Dr. Virginia Bernhard Speaks on Puritans, Witches in Bermuda
Dr. Virginia Bernhard, University of St. Thomas Professor Emerita of history, will explore “Puritans and Witches in Bermuda, 1651-1655” at the annual B.K. Smith Lecture in History. The lecture, sponsored by the History Department, will be held at 7:30 p.m., March 31 in Cullen Hall, 4001 Mt. Vernon.

Dr. Bernhard served on the UST faculty from 1971 to 2006. She was the director of the History Department for many years, and the director of the Women Culture and Society Program from 2005-2006. She received the Minnie Stevens Piper Foundation Award for Outstanding Scholarship and Academic Achievement in 2003. Dr. Bernhard earned a doctorate from Rice University, a master’s degree from the University of Pennsylvania and a bachelor’s degree from Rice.

In the 1640’s the turbulence of civil war in England made waves across the Atlantic in Bermuda, England’s smallest colony. There a group of Puritan Independents formed a new church and challenged the government. In May 1651 the first accusations for witchcraft in Bermuda’s history took place and the colony’s first convicted witch was hanged. Between 1651 and 1655, 12 people were accused of witchcraft, and five of them were hanged.

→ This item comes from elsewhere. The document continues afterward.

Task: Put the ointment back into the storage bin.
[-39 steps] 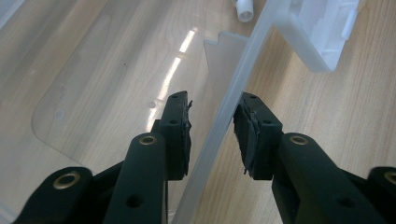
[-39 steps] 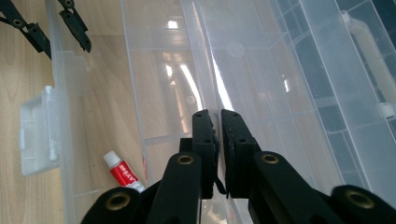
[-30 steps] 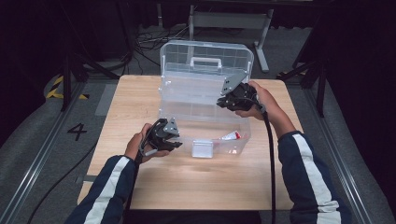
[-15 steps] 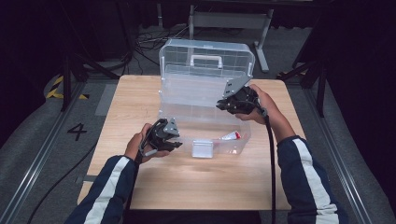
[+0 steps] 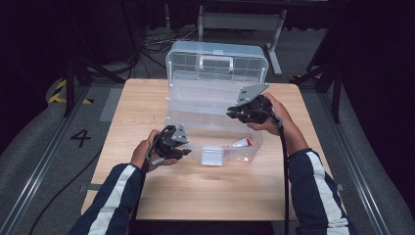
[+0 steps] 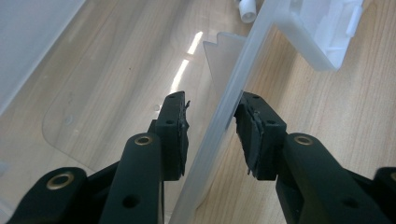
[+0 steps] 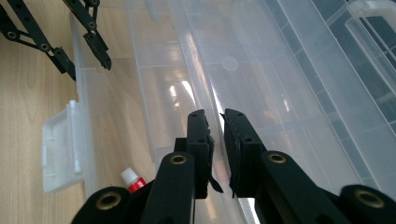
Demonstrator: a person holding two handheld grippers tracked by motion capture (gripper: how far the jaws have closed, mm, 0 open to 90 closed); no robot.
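Behind right gripper [image 7: 215, 116] | tube [image 7: 132, 179] half hidden | cap visible

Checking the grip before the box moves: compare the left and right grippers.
The left gripper sits low at the clear box's front wall; the right gripper is higher, over its middle. The left gripper's jaws stand apart astride that wall; the right gripper's nearly meet on a tray edge. Both are black and hand-held.

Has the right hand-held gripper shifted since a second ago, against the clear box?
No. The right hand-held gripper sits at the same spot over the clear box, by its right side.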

These are the only recorded executions for witchcraft in Bermuda’s history. For what it reveals about Puritans and their transatlantic networks, and about 17th century witch trials, Bermuda’s witchcraft episode, which occurred four decades before the more famous one in Salem, Mass., deserves a closer examination.

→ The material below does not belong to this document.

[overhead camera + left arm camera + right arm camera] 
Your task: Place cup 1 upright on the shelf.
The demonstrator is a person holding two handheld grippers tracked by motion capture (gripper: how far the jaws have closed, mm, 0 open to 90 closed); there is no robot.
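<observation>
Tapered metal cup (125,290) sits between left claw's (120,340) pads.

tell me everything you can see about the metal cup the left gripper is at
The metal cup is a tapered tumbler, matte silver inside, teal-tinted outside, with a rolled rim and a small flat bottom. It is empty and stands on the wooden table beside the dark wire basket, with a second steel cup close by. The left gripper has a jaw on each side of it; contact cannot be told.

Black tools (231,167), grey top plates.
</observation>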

The family and friends of the late Benjamin Kopper Smith established the B.K. Smith Lecture in 1957. The series has brought a series of distinguished scholars to the UST campus to lecture and hold informal discussions with students and faculty. B.K. Smith, a welding superintendent for the Pennsylvania Railroad, came to Texas in 1920 and founded the Big Three Welding and Equipment Company, which opened a Houston office in 1925. His contributions to Houston were many and he remained active until his death in 1948, a year after UST was founded.